Masih utuh? Aku mengucek mata dan mengeceknya lagi. Dan benar masih
utuh. Lalu aku berjalan kearah cermin. Semuanya baik-baik saja.
Jadi, kejadian bayanganku keluar dari cermin lalu dicekik itu hanya
mimpi? Syukurlah.
Aku menghela nafas lega.
Tiba-tiba, seperti ada yang meniup wajahku. Aku kembali menatap
cermin.
"Oh shit! Kenapa malah seperti dalam mimpi?" batinku
Pantulan diriku dicermin kembali keluar. Aku menepuk pipiku keras,
dan itu rasanya sakit. Yang berarti bukan mimpi.
Aku berjalan mundur menjauhinya. Namun dia semakin mendekatiku.
Dadaku rasanya sesak, sesak sekali. Dia terus berjalan maju
menghampiriku. Aku takut. Dia terlihat mengerikan. Padahal dia adalah diriku
sendiri.
Kemudian dia memelukku.
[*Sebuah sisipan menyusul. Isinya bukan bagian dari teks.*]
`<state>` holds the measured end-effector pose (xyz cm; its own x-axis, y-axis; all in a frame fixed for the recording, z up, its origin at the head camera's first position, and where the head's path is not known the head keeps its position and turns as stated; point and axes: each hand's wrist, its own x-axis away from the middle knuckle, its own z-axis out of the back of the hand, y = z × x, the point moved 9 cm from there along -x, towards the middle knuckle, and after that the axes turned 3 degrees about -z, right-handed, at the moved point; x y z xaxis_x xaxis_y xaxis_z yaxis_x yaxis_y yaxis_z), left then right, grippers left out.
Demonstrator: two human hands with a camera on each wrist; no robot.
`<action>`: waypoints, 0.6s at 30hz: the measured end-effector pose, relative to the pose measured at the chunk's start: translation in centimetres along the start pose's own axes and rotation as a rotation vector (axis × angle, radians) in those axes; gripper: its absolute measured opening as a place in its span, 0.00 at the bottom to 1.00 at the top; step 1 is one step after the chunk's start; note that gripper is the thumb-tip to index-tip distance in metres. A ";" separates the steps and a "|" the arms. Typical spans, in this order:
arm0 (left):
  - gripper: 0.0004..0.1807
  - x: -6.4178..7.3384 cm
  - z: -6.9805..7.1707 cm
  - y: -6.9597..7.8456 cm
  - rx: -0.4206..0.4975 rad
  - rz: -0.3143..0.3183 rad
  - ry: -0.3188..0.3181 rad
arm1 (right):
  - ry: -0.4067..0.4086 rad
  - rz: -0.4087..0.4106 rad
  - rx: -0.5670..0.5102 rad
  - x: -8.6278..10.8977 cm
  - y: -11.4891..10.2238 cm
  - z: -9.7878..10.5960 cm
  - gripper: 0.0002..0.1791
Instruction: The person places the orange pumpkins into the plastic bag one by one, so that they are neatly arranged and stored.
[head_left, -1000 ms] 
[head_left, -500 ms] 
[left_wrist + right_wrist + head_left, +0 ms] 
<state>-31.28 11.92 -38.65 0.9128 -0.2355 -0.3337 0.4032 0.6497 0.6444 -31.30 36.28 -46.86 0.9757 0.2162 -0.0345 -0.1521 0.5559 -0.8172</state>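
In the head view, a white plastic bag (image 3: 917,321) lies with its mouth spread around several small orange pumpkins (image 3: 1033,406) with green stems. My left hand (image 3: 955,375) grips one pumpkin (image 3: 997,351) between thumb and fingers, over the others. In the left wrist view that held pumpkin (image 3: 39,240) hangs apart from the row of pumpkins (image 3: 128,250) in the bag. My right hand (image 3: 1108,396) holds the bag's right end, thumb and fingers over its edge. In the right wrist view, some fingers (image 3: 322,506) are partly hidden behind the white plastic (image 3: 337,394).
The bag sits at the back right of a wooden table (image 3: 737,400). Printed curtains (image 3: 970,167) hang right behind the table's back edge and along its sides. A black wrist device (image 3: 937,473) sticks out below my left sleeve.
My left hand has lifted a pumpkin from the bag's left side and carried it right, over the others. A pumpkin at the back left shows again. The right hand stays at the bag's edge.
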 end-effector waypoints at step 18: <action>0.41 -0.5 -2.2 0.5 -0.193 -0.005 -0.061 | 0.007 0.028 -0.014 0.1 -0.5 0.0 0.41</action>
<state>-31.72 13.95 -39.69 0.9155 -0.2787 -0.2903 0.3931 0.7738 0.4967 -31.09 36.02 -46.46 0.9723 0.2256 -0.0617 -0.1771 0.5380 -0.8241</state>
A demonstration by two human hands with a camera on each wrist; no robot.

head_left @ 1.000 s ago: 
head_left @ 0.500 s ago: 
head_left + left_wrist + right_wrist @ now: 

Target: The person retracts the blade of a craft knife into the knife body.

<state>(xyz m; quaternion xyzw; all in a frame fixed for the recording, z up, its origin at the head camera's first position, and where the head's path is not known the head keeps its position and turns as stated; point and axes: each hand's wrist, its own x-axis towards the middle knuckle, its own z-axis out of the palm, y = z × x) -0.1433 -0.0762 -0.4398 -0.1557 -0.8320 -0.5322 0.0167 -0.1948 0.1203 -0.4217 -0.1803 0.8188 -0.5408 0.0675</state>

Pelukannya sangat nyaman, tidak seperti
dalam mimpi yang penuh dendam dan amarah.
Aku hanya mematung, pelukannya begitu menenangkan.
"Maaf, karena telah menemuimu lewat mimpi dan membuatmu
kesakitan. Aku hanya ingin menyadarkanmu, bukan membunuhmu. Aku ingin kau dan
aku kembali. Ayo hidupkan aku lagi. Mari berjuang bersama untuk membereskan
semua ini. Aku yakin kau pasti bisa." ucap pantulan diriku dengan lembut
dan seperti menahan tangis. Lambat laun bayanganku melebur seperti debu. Lalu
hilang dalam sekejap mata.
Hanya isakan yang keluar dari mulutku. Aku merasa bersalah pada
diriku karena telah membuatnya seperti mati, padahal ada. Aku baru menyadarinya
bahwa aku telah kehilangan diriku yang dulu. Hingga membuat diriku begitu
tersiksa atas apa yang telah kulakukan.